Kades Tarowang, Sahar Sila mengatakan bahwa, pelaksanaan Musrenbangdesa bertujuan menetapkan RKPDes T.A 2021 dan DU RKP T.A 2020 tentu menjadi sebuah momentum strategis. Khususnya dalam menyelaraskan kesepahaman tentang arah kebijakan pembangunan khususnya pada tahun anggaran 2021.

” Kegiatan ini adalah forum rembug warga desa yang wajib dilakukan untuk membicarakan masalah dan potensi desa agar teridentifikasi dengan baik untuk memberikan arah yang jelas atas tindakan yang layak menurut skala prioritas untuk dilaksanakan dalam mengatasi masalah atau memaksimalkan potensi yang dimiliki dan membutuhkan kerja sama dengan warga dan para pemangku kepentingan lainnya untuk membangun desa kita,” lanjut Sahar Sila dengan gagasannya.
” Kreatifitas desa sangat dibutuhkan untuk mendorong tumbuhnya program inovasi desa, pengembangan sumber daya manusia, produk unggulan desa, produk unggulan kawasan perdesaan, revitalisasi BUMDesa dan BUMDesa Bersama, pengembangan desa wisata, pengembangan desa digital diharapkan mampu untuk mempercepat penanggulangan kemiskinan di desa kita. Adapun pemulihan ekonomi di desa menggunakan beberapa kegiatan antara lain memperkuat ketahanan pangan, revitalisasi BUMDesa, digitalisasi ekonomi desa, dan padat karya tunai desa,” terang Kades Tarowang.

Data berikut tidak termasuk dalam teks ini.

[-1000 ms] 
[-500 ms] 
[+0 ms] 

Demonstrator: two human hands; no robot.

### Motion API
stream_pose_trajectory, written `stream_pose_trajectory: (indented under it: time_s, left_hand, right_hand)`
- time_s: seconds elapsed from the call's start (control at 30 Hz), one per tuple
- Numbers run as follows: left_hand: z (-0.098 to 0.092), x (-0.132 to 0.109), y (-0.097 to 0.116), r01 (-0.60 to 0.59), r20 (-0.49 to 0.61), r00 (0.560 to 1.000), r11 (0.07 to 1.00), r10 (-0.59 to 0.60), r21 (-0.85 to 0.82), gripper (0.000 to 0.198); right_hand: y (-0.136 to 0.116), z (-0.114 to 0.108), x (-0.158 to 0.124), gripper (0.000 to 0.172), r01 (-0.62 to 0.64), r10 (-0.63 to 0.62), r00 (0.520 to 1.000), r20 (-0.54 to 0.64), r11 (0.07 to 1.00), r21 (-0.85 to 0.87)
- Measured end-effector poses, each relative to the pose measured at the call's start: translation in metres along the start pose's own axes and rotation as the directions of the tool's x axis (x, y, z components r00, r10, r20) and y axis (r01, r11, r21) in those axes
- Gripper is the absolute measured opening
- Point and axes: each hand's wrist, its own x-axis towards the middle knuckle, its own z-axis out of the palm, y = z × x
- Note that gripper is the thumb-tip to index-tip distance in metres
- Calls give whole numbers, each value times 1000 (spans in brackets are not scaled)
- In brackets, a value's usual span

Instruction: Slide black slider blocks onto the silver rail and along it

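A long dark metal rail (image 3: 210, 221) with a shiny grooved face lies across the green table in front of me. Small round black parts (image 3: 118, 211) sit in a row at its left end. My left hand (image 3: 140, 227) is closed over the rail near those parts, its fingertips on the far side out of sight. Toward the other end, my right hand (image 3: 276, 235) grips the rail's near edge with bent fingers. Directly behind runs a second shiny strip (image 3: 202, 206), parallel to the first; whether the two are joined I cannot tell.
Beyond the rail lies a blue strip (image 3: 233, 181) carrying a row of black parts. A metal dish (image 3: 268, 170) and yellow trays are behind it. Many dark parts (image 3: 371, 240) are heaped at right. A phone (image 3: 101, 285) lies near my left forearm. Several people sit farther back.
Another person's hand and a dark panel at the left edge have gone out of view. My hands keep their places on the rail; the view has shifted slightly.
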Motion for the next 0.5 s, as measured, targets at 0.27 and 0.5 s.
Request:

Saat kegiatan berlangsung, masing-masing OPD menyampaikan program kegiatannya yang bersentuhan langsung ke desa di antaranya Kepala Bappeda Yang diwakili, Yusup Bayu menjelaskan pelaksanaan inti dari pada Musrembangdes dengan berbagai usulan melalui program RKPDes dengan mengacu kepada RKPD Kabupaten serta memberi pemahaman akan tingkat kesadaran masyarakat dalam mendapatkan bantuan di berbagai OPD yang turun di desa melalui kolompok Tani dan sebagainya.
” Beberapa Usulan perencanaan yang tentunya sudah di Sepakati ditingkat dusun hingga kini di musyawarakan kembali bersama melalui Musrenbangdesa dan pada kesempatan ini, kami ingin lebih memperjelas bahwa dalam usulan RKPDes harus singkrong dengan program daerah melalui RKPD Kabupaten supaya apa yang diusulkan cepat terlaksana, selain itu juga kami dari Bapedda Kabupaten Jeneponto sedikit memberi pemahaman akan tingkat kesadaran masyarakat yang menerima bantuan apa saja dari berbagai OPD agar dimanfaatkan dengan baik, namun apa yang terjadi dilapangan, banyaknya bantuan pemerintah yang disalah gunakan dengan menjual bantuan tersebut. Contoh mesin jahit, perbengkelan karna penerima tidak menguasai teknis. Sehingga kedepannya mengusulkan permohonan bantuan, maka harus kursus di dinsos sesuai kebutuhan bantuan setelah mendapatkan sertifikat baru kolompok bisa di berikan bantuan,” tegas Bayu

Dalam penyusunan perencanaan kegiatan yang diprioritaskan dalam RKP desa tahun 2021 mempertimbangkan prioritas penggunaan dana desa dan hasil pemetaan Indeks Desa Membangun dengan berbagai paparan tim pokja penyusun RKPDes T.A 2021 dan DU RKP T.A 2022.
Lima nama-nama perwakilan Desa yang mengikuti Muscam di Kecamatan Tahun 2020, Saharuddin Sila selaku Kepala Desa, H.Saharuddin Tappa selaku Wakil Ketua BPD, Zainuddin MT selaku Tokoh masyarakat, Ibu Rostina selaku Tokoh perempuan, H. Ust. Syarifuddin selaku Tokoh Agama.